News Bulletin 198
March 1, 2010
Azerbaijanis Denounce Iran for "Blatant" Prisoner Claim at the UN Human Rights Council
Vancouver, March 1, 2010: Advocates for the Azerbaijani minority in Iran are furious at the government of Iran for using the UN's premier human rights body to deny that Iran holds political prisoners.
The claim was made in Geneva at a February 15 meeting of the governmental UN Human Rights Council, during a review of Iran's human rights record. In a 31-page document, the Iranian government claimed that 70 percent of the prison sentences in Iran last year were related to drug offenses and trafficking. A team of 33 Iranian government officials then defended the report before the Council.

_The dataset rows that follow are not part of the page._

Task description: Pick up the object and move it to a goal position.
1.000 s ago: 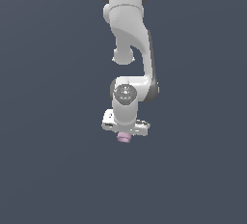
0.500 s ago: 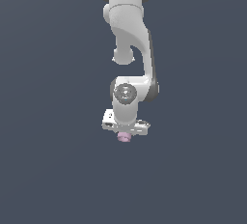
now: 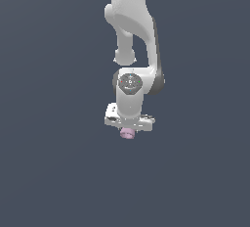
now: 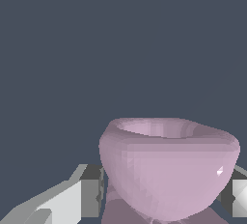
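- Object [image 3: 128, 133]: a small pale pink-lilac piece, seen in the exterior view poking out just under the white gripper [image 3: 128, 129], at about 6 o'clock from the wrist joint.
- Only its lower part shows in the exterior view; the upper part is tucked behind the gripper body, so how far it reaches up between the fingers cannot be told from there.
- The fingertips themselves are too small and too hidden in the exterior view to make out separately.
- Up close in the wrist view the object [image 4: 169, 167] looks like a rounded bowl-like shape with a wide rim and a narrower stepped part below; its lowest part is cut off by the picture's edge.
- The wrist view shows the grey-and-white fingers [image 4: 79, 198] on either side of the object, one at about 9 o'clock of it and one at about 3 o'clock; the second finger is mostly cut off by the frame.
- The claw pinches the object: both fingers press against its sides with no visible gap.
- The arm [image 3: 132, 35] hangs down from 12 o'clock of the exterior view, its top cut off at the frame.
- The backdrop is a plain dark blue-grey in both views; no surface edge can be made out under the object.
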Robot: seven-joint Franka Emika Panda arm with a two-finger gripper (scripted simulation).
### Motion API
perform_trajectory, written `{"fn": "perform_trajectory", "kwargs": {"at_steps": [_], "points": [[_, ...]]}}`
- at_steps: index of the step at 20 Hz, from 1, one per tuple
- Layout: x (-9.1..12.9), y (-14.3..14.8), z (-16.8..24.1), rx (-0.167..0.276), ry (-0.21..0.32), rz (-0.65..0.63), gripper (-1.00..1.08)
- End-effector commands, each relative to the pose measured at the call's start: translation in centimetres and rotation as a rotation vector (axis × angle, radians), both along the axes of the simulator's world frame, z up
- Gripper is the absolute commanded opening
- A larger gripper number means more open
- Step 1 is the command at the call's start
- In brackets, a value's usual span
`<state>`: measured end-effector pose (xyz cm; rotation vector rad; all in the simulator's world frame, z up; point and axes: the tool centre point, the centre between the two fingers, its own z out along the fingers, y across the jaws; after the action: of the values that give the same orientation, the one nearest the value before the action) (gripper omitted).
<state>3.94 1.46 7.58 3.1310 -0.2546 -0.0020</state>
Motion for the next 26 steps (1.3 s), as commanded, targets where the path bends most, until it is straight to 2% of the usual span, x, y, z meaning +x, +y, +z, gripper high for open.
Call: {"fn": "perform_trajectory", "kwargs": {"at_steps": [1,19,26], "points": [[-0.5,0.4,1.7,0.000,-0.001,0.000,-1.00],[-6.0,4.8,20.2,-0.001,-0.001,0.000,-1.00],[-7.5,6.2,26.0,-0.001,-0.001,0.000,-1.00]]}}
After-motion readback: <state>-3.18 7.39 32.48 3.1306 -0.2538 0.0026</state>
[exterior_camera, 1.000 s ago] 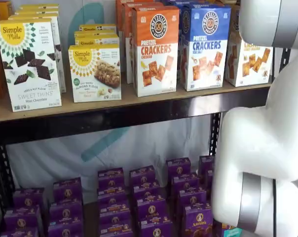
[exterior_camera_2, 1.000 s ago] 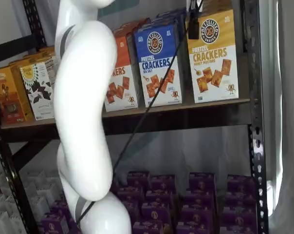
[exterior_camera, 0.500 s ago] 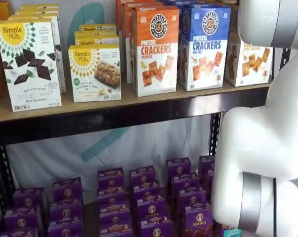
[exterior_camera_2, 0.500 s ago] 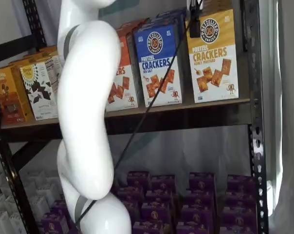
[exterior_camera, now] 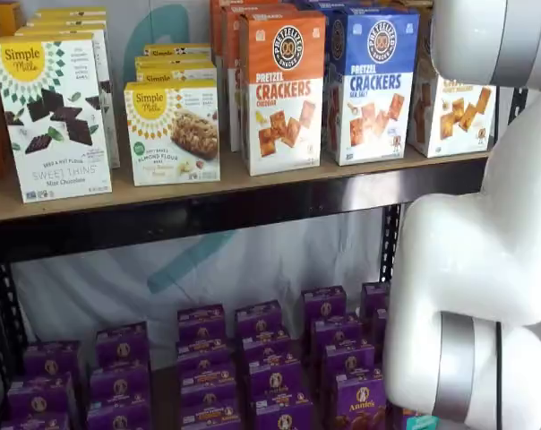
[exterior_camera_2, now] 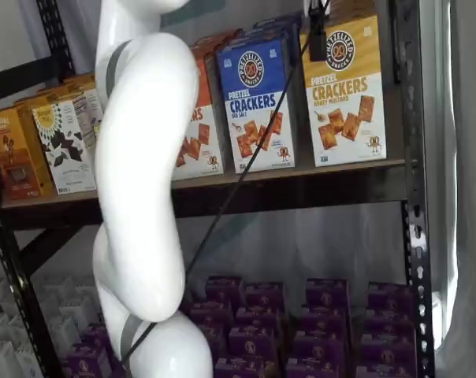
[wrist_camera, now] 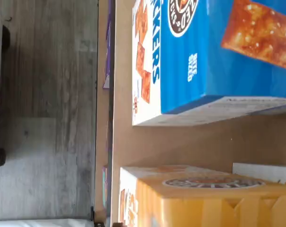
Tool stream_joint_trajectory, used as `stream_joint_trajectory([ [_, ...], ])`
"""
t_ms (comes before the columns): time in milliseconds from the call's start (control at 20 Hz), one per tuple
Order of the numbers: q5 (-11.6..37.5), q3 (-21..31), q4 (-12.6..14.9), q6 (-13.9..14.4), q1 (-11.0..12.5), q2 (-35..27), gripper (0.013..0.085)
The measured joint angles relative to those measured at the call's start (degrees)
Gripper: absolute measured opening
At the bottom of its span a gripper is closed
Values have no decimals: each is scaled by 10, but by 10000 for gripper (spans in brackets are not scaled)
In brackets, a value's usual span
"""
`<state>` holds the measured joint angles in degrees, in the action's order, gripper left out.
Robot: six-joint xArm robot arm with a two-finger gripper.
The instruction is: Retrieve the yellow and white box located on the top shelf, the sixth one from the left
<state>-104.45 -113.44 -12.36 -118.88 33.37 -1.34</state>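
The yellow and white box (exterior_camera_2: pixel 344 94) stands upright at the right end of the top shelf (exterior_camera_2: pixel 301 175), beside a blue cracker carton (exterior_camera_2: pixel 254 102). In a shelf view the arm covers part of it (exterior_camera: pixel 450 112). In the wrist view its yellow top (wrist_camera: pixel 204 198) is close, with the blue carton (wrist_camera: pixel 218 56) beside it and bare shelf board (wrist_camera: pixel 181 142) between them. The gripper (exterior_camera_2: pixel 317 35) shows only as a dark finger with a cable, hanging in front of the box's upper left corner. No gap between fingers shows.
An orange cheddar carton (exterior_camera: pixel 282 90) and white Simple Mills boxes (exterior_camera: pixel 51 116) stand further left on the shelf. Purple boxes (exterior_camera: pixel 253 358) fill the lower level. The white arm (exterior_camera_2: pixel 139 173) stands in front of the shelves. A black upright (exterior_camera_2: pixel 411 157) is right of the box.
The arm has drifted slightly to the right, and the dark finger has shifted a little right and up. The boxes have not moved.
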Motion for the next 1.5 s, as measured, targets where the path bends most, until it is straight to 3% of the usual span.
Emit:
stream_joint_trajectory([
  [200,-1,2,2,1,-2,0,850],
  [300,-2,1,1,2,-2,-1,770],
  [500,-2,-1,3,2,-3,-2,690],
  [1100,-3,-8,3,4,-4,-8,690],
  [1250,-5,-11,3,4,-4,-9,610],
  [1500,-2,-10,5,1,-2,-7,610],
])
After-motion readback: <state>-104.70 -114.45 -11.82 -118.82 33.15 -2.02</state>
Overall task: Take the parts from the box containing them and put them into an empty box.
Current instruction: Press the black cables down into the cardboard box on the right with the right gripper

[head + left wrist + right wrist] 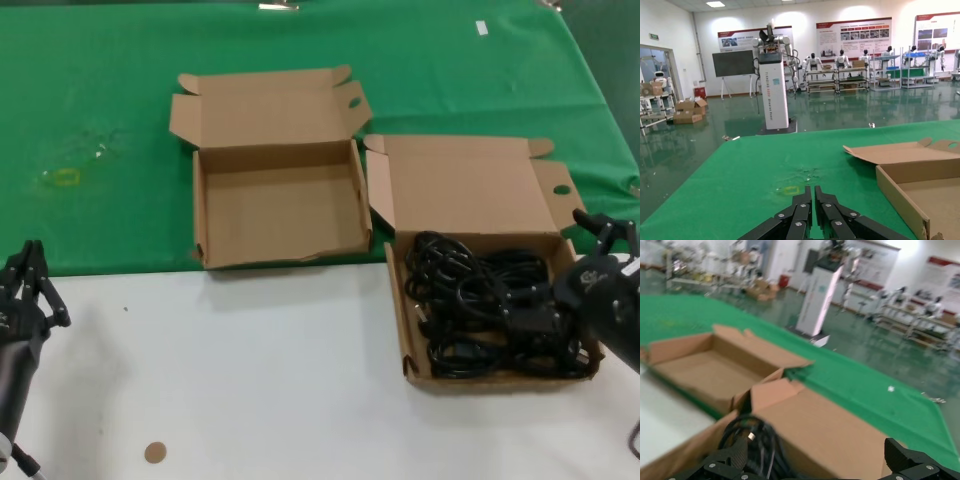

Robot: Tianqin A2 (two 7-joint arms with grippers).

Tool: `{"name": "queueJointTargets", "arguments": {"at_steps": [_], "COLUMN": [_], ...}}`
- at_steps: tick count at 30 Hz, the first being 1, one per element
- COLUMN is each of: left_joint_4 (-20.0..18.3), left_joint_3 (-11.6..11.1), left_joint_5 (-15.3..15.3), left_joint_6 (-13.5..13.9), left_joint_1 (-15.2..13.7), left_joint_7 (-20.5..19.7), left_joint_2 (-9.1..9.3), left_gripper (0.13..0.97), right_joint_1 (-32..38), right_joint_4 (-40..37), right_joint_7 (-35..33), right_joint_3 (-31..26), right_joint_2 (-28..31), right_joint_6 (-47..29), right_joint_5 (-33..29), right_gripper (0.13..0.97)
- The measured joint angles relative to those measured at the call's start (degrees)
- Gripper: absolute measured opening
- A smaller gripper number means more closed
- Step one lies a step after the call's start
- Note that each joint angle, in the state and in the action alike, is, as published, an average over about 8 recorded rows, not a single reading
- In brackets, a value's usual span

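Observation:
The parts, black coiled power cords (480, 305), fill the box containing them (406, 330) at the right, its lid (470, 185) standing open. The wrist view shows the cords (752, 440) in front of that lid (830, 435). My right gripper (575, 275) is open at this box's right end, low over the cords; its fingers (737, 455) stand wide apart around nothing. An empty box (275, 205) with a ragged front wall lies open to the left, also seen from the right wrist (705, 370). My left gripper (28, 262) is shut at the table's left edge, fingers (805, 197) together.
Both boxes straddle the line between the green cloth (100, 100) and the white table (250, 370). A small brown disc (155, 452) lies near the front edge. A faint yellow mark (65, 177) shows on the cloth at the left.

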Motion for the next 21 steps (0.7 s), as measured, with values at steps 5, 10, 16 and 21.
{"name": "queueJointTargets", "arguments": {"at_steps": [5,10,16,21], "left_joint_4": [0.0,0.0,0.0,0.0], "left_joint_3": [0.0,0.0,0.0,0.0], "left_joint_5": [0.0,0.01,0.01,0.01], "left_joint_6": [0.0,0.0,0.0,0.0], "left_joint_1": [0.0,0.0,0.0,0.0], "left_joint_7": [-0.01,-0.01,-0.01,-0.01], "left_joint_2": [0.0,0.0,0.0,0.0], "left_gripper": [0.175,0.153,0.144,0.144], "right_joint_1": [-1.2,-2.53,-3.93,-4.13], "right_joint_4": [-0.37,-0.83,-1.56,-2.32], "right_joint_7": [0.27,-1.17,-5.03,-7.69], "right_joint_3": [0.72,1.85,3.12,3.35], "right_joint_2": [3.61,5.98,7.02,6.91], "right_joint_6": [-4.55,-9.4,-14.5,-16.92], "right_joint_5": [-0.05,0.18,0.46,0.07], "right_gripper": [0.966,0.966,0.966,0.955]}}
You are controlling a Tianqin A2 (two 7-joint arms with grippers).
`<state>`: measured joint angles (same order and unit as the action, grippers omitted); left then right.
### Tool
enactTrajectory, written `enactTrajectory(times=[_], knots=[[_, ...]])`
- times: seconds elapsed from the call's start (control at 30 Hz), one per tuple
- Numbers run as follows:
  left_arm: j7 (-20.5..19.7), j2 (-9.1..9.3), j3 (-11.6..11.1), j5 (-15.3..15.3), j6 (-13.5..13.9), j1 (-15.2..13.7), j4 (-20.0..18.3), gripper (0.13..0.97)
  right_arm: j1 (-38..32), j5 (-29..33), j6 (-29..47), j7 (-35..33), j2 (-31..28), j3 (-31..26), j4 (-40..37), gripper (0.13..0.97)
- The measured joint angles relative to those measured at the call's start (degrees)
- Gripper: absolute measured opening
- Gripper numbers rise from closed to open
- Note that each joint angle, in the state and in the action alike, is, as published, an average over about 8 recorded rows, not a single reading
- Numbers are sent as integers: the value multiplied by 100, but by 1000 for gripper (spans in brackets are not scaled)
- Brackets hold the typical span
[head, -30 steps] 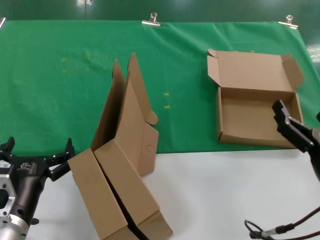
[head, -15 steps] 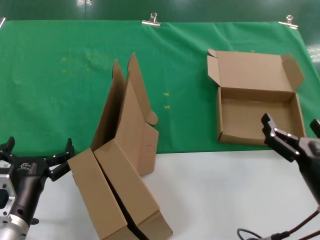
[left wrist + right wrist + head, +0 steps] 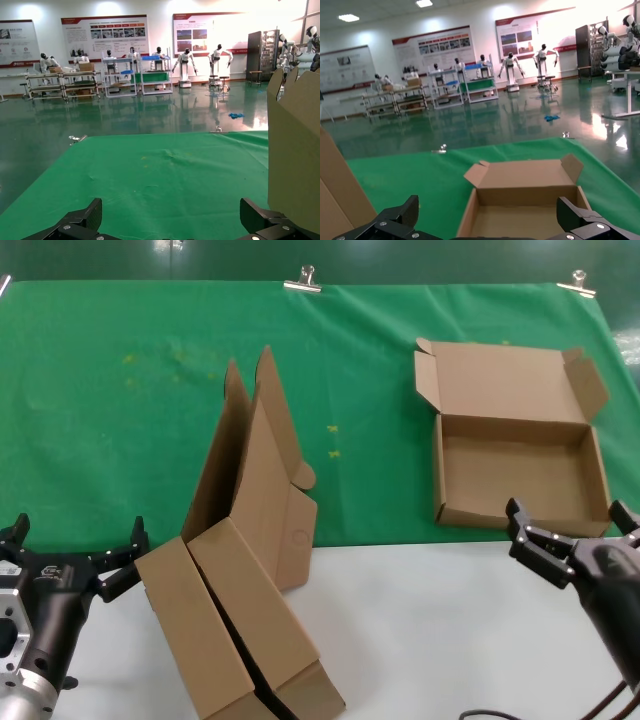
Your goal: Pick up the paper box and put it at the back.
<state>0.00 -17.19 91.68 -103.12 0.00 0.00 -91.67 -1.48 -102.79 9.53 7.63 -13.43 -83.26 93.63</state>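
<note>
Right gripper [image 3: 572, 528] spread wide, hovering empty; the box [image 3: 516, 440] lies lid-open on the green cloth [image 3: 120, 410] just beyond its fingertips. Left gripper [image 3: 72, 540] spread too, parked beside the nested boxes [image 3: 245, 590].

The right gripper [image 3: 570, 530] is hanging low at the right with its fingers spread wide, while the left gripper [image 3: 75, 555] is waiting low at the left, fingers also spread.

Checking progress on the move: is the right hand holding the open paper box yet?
No. The right hand hangs open just in front of the paper box, which lies untouched on the green cloth.
</note>
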Motion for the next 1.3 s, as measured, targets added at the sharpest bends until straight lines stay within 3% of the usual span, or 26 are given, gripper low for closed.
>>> enactTrajectory(times=[0.57,1.3], knots=[[0,0,0,-1,0,0,0,966,121,-28,-777,-622,-307,-686,-160,966],[0,0,0,-1,0,0,0,966,129,-30,-829,-664,-327,-731,-170,966]])
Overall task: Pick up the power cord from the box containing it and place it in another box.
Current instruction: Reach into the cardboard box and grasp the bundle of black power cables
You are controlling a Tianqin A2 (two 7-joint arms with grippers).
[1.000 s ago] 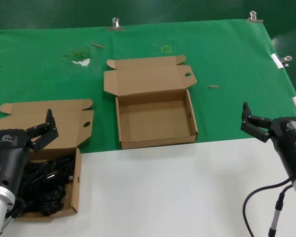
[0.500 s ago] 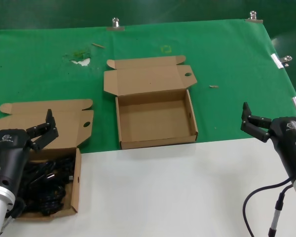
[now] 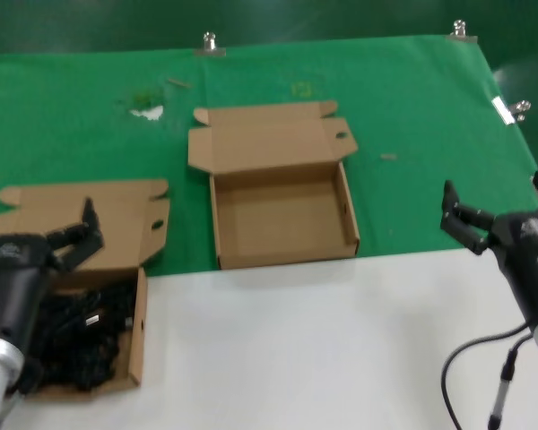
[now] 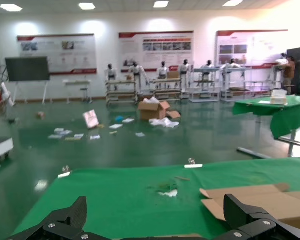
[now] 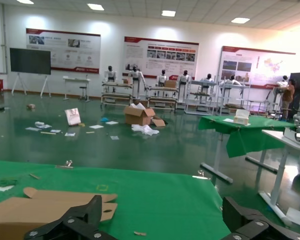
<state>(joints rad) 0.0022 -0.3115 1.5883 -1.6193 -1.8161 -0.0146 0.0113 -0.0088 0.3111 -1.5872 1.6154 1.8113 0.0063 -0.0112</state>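
Note:
The box containing the cords (image 3: 138,333) sits at the near left, its lid flap (image 3: 117,215) lying open behind it. A heap of black cords (image 3: 76,345) fills it; I cannot single out one power cord. The other box (image 3: 282,260) stands in the middle with a bare brown floor and its lid flap (image 3: 269,143) open at the back. My left gripper (image 3: 36,228) is open and empty above the back of the cord box; it also shows in the left wrist view (image 4: 157,210). My right gripper (image 3: 500,204) is open and empty at the far right, also seen in the right wrist view (image 5: 162,210).
A green cloth (image 3: 90,143) covers the back of the table and a white surface (image 3: 323,349) the front. A white scrap (image 3: 151,112) and a small chip (image 3: 388,156) lie on the cloth. Metal clips (image 3: 210,42) hold its far edge. A black cable (image 3: 475,358) hangs by my right arm.
Both arms have shifted only very slightly. Nothing was taken hold of or let go.

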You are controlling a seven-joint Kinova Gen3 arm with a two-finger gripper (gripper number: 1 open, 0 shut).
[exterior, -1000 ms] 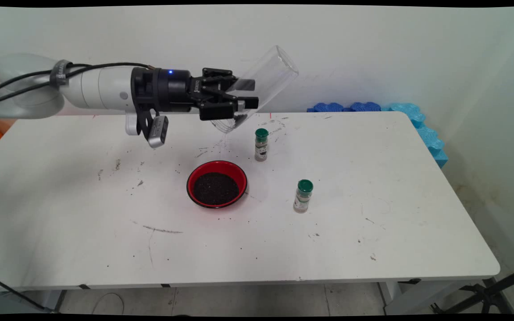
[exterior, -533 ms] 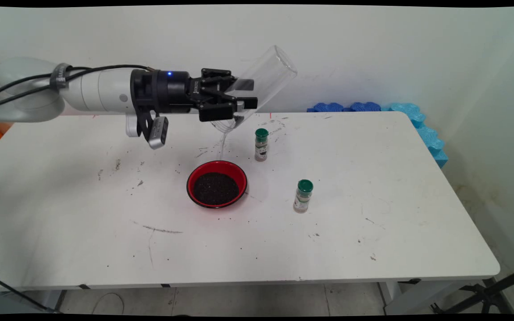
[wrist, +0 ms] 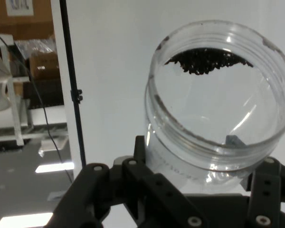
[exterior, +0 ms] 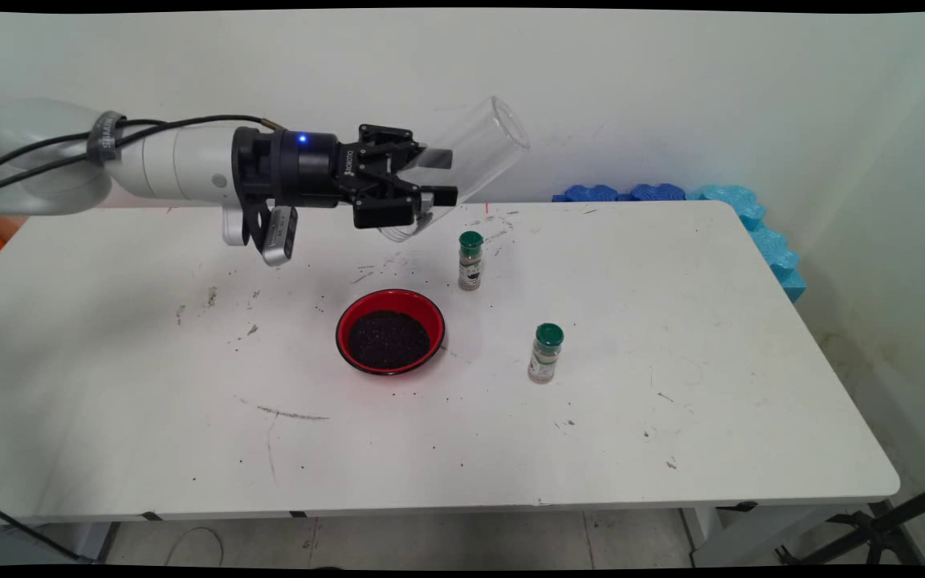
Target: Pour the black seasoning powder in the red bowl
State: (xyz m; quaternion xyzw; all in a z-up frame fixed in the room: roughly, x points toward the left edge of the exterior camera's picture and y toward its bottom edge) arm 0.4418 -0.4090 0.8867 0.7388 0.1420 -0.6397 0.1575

Iran's case was ridiculed yesterday by the Association for the Defense of Azerbaijani Political Prisoners in Iran (ADAPP), an advocacy group that works from Vancouver and partners with the Advocacy Project (AP).
Iranian Azerbaijanis make up more than 25% of the population, but have suffered widespread persecution. Their plight has been eclipsed by the emergence last summer of the Iranian opposition following the disputed elections.
Last summer, AP sent a Peace Fellow, Farzin Farzad, to help ADAPP publicize its work. ADAPP now sends out a bulletin, and the latest issue charges the Iranian authorities with gross misrepresentation at the UN Council. The ADAPP expresses concern at the plight of several Azerbaijani activists who have been sentenced to jail terms. These include Said Matinpour (right, photo) who was detained for 278 days in solitary confinement, drugged, and allegedly tortured before being sentenced to 8 years at Evin Prison.
Another Azerbaijani activist, Behrouz Alizadeh, received electric shocks and was water-boarded. "Azerbaijani prisoners are denied proper access to legal counsel and visits from their families," said the ADAPP bulletin.
Under the UN review process, known as the Universal Periodic Review, civil society is invited to submit evidence and the ADAPP's submission was included in a summary by the UN secretariat. It reads: "The Azerbaijani language is banned in schools, Azerbaijani language journals and journals are shut down...Shops with Azerbaijani Turkish names are effectively shut down.... Many advocates of broader linguistic and cultural rights for Azerbaijanis are detained arbitrarily, held indefinitely and tortured, on occasion murdered, in custody."
The ADAPP welcomed the fact that its submission was included and fairly summarized. But the group also expressed concern that the UN review process will put little pressure on Iran and may even backfire by allowing the government a platform.
The US spoke out against Iran during the recent UN debate, but Western governments on the Council are heavily outnumbered and Islamic governments often vote as a bloc. The task of summarizing the review will be left to a "troika" of three Council members - Mexico, Senegal, and Pakistan. Pakistan made its position clear by speaking of the need for "cooperation" instead of criticism when it comes to human rights.
Adding to the ADAPP's concern, Iran is lobbying hard for a seat on the Council. Iran's election, in May, would provide the regime with a strong weapon against its critics and discourage NGOs that have sought to keep abusive governments off the Council.